Pop away your Monopoly counters and shelf the tiddlywinks; this film is like a real life Cluedo with black comedy attached around mostly every corner.
Competitive husband and wife Max and Annie (Jason Bateman and Rachel McAdams) regularly host weekend game nights with four of their friends, but now that Max’s brother Brooks (Kyle Chandler) is on the scene, game night is stepped up a notch with a murder mystery theme that suddenly gets out of hand and very very real.
A lot of the fun within this movie comes from the joyful irony, with us knowing the kidnap and subsequent dramatics are in fact not part of the game that the group thinks it is. This is stretched to the right point as the film goes on because obviously at some point the pals need to realise they’re wrapped up in something much bigger, but twists and turns come into effect to throw us a curve-ball also.
John Francis Daley and Jonathan Goldstein team up again after joint screenwriting credits for features like ‘Horrible Bosses’ & ‘Vacation’. These two inject a palpable level of energy to the film and with a neat and fairly clever script from Mark Perez, you get a cool spin on a comedy with moments of almost ingenious game inspired hi-jinks. It says something that a film like this actually keeps you hooked because it so easily could have fallen with unmemorable ease like a stray die behind the sofa.
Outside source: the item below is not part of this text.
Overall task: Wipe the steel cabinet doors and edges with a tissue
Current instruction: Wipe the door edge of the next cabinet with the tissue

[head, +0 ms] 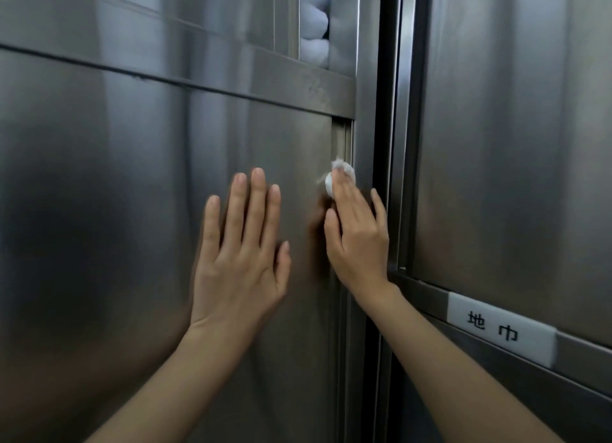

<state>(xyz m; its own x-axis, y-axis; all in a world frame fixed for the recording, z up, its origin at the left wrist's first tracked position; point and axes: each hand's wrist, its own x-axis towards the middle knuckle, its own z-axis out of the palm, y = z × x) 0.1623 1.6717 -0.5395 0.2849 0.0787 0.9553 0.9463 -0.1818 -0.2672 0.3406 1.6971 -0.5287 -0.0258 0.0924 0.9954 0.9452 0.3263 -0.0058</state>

There are a lot of American comedies that do end up being unfunny and highly predictable, gladly this is an example against that. The trailer does show off some of the funnier ideas but there’s still a good amount of comedic moments left to enjoy. The soundtrack adds a weighty energetic punch to proceedings and a cool ‘Birdman’-esque tracking shot following American Football style Faberge egg tactics is thoroughly entertaining, as is seeing Charades being used in an unlikely situation. The dumb kind of douchebag humour with one of the characters and a ‘Denzel’ cutaway sequence going on for a touch too long are the only sidesteps in what is a well handled comedy.
Bateman and McAdams pair up as a convincing duo obsessed with games and winning. Their relationship chemistry feels believable which goes a long way to help the story feel believable even if it does utilise some crazy antics. Billy Magnussen is the dumb stereotype I mentioned which grates after a while and see ‘Ingrid Goes West’ and ‘Black Mirror – USS Callister’ for further proof. Jesse Plemmons steals it all as the MVP with a creepy nature of stares and robotic vocals. Oh, lastly, I hugely lapped up the glorious cameos from one ‘Westworld’ figure and one TV serial killer.
It may not be an outright hilarious movie but it made me audibly laugh on numerous occasions and the real/game back and forth dynamic is one that keeps the interest peaked.